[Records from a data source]

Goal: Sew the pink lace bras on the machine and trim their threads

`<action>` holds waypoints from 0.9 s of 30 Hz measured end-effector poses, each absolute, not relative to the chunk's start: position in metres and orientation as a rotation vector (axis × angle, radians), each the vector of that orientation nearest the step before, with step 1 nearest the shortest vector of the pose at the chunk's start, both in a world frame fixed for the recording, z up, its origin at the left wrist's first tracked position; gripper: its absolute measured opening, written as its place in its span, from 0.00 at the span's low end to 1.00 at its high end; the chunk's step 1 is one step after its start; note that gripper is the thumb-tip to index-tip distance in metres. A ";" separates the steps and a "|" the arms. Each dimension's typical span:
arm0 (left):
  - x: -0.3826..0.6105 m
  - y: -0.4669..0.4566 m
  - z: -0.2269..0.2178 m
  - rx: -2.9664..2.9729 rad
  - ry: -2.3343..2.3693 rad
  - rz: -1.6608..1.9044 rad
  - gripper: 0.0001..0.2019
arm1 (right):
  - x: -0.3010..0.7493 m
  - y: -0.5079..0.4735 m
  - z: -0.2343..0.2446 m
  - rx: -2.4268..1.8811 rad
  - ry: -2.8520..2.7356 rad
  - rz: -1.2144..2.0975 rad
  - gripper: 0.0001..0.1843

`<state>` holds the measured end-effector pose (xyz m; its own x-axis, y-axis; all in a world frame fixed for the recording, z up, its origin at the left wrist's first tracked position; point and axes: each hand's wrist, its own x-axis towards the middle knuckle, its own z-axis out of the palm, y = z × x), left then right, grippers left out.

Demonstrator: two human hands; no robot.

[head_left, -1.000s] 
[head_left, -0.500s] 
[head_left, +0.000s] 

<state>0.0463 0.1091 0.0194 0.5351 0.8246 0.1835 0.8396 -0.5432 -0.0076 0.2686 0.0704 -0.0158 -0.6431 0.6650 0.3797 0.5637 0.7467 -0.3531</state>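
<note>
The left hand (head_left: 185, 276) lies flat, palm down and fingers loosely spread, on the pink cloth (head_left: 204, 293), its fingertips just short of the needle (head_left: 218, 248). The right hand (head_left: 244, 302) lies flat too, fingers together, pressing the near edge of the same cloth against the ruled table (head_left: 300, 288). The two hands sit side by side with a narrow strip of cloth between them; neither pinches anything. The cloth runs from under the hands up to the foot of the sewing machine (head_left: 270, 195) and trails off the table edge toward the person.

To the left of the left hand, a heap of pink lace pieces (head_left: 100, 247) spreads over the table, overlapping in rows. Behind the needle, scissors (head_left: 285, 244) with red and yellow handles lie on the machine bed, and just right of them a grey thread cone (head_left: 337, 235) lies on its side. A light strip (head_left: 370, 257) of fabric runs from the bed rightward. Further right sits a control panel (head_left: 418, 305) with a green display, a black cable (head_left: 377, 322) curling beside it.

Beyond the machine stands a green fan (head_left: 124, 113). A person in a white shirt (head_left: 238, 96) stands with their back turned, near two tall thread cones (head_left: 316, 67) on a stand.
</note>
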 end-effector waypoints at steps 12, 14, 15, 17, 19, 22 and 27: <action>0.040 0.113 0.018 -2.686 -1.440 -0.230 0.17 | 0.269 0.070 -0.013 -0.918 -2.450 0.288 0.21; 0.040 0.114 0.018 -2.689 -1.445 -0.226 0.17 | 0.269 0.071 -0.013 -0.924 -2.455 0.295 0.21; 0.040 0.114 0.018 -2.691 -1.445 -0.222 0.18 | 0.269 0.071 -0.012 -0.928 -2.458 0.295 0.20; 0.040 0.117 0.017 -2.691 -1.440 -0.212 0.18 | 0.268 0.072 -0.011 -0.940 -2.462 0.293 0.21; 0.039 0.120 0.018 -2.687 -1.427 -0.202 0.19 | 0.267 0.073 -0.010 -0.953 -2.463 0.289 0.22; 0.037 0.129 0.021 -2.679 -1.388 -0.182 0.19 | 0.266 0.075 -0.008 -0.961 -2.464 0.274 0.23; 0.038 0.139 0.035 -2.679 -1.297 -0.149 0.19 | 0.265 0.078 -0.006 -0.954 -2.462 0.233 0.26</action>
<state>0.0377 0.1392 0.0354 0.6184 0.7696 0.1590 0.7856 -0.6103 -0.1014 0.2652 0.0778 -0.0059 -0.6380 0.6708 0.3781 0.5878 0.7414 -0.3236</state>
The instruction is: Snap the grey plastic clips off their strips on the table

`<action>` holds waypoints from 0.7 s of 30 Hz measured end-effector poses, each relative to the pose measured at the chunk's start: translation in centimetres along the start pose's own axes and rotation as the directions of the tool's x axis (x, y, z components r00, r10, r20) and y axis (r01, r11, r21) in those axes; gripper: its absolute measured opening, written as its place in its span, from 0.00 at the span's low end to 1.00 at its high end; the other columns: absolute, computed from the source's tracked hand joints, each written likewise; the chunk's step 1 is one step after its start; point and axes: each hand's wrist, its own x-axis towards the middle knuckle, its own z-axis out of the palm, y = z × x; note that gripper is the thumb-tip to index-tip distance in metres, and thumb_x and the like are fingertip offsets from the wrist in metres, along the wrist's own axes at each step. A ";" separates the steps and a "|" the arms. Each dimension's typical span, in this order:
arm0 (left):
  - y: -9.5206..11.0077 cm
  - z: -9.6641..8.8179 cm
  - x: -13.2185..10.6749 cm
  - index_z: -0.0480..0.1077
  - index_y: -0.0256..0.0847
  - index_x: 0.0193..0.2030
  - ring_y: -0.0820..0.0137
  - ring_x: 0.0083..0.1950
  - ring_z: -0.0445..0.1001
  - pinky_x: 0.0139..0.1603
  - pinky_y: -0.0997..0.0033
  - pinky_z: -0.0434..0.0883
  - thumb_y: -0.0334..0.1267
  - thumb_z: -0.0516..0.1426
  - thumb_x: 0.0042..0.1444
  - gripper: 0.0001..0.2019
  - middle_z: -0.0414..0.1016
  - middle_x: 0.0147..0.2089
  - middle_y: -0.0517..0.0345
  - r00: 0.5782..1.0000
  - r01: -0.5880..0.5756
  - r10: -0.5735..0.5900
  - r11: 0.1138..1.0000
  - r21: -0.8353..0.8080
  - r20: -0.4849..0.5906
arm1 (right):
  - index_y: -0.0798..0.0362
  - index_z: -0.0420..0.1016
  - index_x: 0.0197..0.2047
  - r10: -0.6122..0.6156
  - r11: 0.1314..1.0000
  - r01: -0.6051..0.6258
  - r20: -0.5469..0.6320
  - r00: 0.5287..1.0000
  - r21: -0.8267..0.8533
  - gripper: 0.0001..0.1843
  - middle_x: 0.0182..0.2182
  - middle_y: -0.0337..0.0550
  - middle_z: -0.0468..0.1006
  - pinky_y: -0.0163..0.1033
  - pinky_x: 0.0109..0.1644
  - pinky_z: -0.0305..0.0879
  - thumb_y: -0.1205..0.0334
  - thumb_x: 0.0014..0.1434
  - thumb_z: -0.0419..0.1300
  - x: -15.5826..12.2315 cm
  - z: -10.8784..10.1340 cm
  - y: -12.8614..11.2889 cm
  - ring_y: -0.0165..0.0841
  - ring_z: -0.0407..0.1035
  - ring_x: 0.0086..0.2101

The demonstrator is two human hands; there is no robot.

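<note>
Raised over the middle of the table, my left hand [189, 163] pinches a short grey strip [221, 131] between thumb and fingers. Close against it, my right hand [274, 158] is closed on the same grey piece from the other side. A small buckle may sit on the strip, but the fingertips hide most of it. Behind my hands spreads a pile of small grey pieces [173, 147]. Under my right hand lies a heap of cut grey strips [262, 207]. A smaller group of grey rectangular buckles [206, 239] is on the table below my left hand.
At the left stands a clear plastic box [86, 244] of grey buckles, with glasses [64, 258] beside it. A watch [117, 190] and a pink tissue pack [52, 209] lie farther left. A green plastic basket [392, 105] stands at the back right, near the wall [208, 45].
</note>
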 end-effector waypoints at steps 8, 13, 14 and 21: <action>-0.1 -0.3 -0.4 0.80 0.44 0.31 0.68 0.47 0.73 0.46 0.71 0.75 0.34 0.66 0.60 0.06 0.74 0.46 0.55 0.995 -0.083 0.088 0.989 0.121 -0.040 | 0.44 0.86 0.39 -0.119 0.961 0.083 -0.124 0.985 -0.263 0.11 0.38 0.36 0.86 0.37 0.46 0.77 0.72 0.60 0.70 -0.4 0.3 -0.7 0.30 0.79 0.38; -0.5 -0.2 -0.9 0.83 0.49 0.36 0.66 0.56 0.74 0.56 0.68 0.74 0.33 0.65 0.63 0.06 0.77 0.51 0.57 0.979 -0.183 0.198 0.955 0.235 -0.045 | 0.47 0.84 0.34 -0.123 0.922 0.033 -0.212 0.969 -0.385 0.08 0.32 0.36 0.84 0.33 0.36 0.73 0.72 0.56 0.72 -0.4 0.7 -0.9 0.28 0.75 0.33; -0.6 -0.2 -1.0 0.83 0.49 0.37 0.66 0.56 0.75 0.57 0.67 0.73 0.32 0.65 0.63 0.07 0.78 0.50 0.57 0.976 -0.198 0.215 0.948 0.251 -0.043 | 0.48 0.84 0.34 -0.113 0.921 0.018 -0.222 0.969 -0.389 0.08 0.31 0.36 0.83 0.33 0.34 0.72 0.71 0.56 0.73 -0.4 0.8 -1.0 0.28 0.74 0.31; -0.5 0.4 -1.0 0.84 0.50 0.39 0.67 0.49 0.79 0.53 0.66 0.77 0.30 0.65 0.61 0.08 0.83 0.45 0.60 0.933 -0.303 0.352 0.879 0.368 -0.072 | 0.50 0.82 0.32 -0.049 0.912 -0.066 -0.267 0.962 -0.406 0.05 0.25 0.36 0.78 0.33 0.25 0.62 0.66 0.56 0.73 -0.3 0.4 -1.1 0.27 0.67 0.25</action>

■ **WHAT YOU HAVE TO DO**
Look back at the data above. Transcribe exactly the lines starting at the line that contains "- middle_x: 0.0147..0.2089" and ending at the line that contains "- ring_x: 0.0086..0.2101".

■ **RESPONSE**
  - middle_x: 0.0147..0.2089
  - middle_y: -0.0517..0.0345
  - r00: 0.5782..1.0000
  - r01: -0.5880..0.5756
  - r10: -0.5735..0.5900
  - r11: 0.1138..1.0000
  - r21: -0.8353..0.8080
  - r20: -0.4849..0.5906
arm1 (right):
  - index_y: -0.0798..0.0362
  - index_z: -0.0420..0.1016
  - index_x: 0.0197..0.2047
  - r10: -0.6122..0.6156
  - r11: 0.1314..1.0000
  - r01: -0.6051..0.6258
  - r20: -0.5469..0.6320
  - r00: 0.5287..1.0000
  - r21: -0.8267..0.8533
  - gripper: 0.0001..0.1843
  - middle_x: 0.0182..0.2182
  - middle_y: -0.0337..0.0550
  - middle_z: -0.0468..0.1006
  - pinky_y: -0.0163..0.1033
  - pinky_x: 0.0109..0.1644
  - pinky_z: -0.0305..0.0879
  - thumb_y: -0.1205..0.0334
  - thumb_x: 0.0014..0.1434
  - thumb_z: -0.0419..0.1300
  - x: -15.5826..12.2315 cm
  - z: -10.8784..10.1340 cm
  - y: -12.8614..11.2889 cm
  - ring_y: -0.0165..0.0841
  - ring_z: -0.0407..0.1035
  - ring_x: 0.0086..0.2101

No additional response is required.